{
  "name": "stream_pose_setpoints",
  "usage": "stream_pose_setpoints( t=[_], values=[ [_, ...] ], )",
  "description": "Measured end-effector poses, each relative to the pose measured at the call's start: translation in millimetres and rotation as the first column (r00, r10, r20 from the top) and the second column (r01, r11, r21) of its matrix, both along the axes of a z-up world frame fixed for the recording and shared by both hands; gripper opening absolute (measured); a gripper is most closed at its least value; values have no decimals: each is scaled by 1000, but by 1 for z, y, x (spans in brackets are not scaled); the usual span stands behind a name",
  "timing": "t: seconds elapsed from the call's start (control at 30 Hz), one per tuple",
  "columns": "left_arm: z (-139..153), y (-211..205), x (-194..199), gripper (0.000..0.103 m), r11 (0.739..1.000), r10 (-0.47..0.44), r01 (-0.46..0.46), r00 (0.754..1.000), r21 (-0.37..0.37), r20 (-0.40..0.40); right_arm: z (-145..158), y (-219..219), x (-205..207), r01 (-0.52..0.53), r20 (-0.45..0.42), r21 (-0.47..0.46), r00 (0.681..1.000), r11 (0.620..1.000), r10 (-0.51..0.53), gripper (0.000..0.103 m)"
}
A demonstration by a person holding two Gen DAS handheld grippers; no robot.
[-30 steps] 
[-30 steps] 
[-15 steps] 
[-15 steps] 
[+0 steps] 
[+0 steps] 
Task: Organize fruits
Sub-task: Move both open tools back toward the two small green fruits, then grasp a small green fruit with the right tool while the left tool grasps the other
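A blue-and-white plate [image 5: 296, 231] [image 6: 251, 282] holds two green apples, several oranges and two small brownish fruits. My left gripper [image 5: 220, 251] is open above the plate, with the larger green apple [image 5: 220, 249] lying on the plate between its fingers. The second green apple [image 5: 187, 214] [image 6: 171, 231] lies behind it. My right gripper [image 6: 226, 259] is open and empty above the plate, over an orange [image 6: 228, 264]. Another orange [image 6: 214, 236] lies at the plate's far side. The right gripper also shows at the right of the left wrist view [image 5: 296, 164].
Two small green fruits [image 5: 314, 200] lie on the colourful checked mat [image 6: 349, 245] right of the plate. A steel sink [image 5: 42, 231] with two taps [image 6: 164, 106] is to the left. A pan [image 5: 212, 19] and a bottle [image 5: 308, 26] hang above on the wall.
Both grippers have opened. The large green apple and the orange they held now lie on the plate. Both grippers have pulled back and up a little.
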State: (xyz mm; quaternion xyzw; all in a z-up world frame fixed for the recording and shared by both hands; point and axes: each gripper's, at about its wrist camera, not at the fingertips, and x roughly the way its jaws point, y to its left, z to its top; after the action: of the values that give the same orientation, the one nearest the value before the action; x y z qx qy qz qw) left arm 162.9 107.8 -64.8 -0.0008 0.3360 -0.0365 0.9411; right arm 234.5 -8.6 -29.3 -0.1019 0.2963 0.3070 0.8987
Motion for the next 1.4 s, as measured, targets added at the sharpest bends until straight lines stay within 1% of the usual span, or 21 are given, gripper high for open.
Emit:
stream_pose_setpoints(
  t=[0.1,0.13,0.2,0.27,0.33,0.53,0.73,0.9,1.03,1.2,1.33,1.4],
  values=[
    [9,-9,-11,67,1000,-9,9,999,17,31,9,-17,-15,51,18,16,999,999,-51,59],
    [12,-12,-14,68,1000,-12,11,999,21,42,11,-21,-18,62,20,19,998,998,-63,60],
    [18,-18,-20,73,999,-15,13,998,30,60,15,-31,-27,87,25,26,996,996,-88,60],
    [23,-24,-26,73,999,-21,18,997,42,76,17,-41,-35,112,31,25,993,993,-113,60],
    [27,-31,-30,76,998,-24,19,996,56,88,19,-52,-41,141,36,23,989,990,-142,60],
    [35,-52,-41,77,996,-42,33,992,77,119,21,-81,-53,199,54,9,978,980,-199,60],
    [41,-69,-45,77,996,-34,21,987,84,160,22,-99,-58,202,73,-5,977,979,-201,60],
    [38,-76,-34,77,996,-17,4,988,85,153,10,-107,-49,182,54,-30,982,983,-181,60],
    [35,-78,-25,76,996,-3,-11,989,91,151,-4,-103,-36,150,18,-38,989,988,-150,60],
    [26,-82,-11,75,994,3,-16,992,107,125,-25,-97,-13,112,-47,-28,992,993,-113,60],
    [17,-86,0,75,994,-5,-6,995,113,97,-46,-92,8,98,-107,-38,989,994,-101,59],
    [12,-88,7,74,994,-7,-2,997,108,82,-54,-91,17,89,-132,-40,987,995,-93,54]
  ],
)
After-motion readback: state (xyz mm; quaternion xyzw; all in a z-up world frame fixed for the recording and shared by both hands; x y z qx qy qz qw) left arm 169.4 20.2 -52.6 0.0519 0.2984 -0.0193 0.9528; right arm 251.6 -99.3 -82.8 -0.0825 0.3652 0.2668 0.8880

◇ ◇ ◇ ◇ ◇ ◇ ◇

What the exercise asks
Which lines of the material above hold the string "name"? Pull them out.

Task result
  "name": "stream_pose_setpoints",
  "description": "Measured end-effector poses, each relative to the pose measured at the call's start: translation in millimetres and rotation as the first column (r00, r10, r20 from the top) and the second column (r01, r11, r21) of its matrix, both along the axes of a z-up world frame fixed for the recording and shared by both hands; gripper opening absolute (measured); a gripper is most closed at its least value; values have no decimals: each is scaled by 1000, but by 1 for z, y, x (spans in brackets are not scaled); the usual span stands behind a name",

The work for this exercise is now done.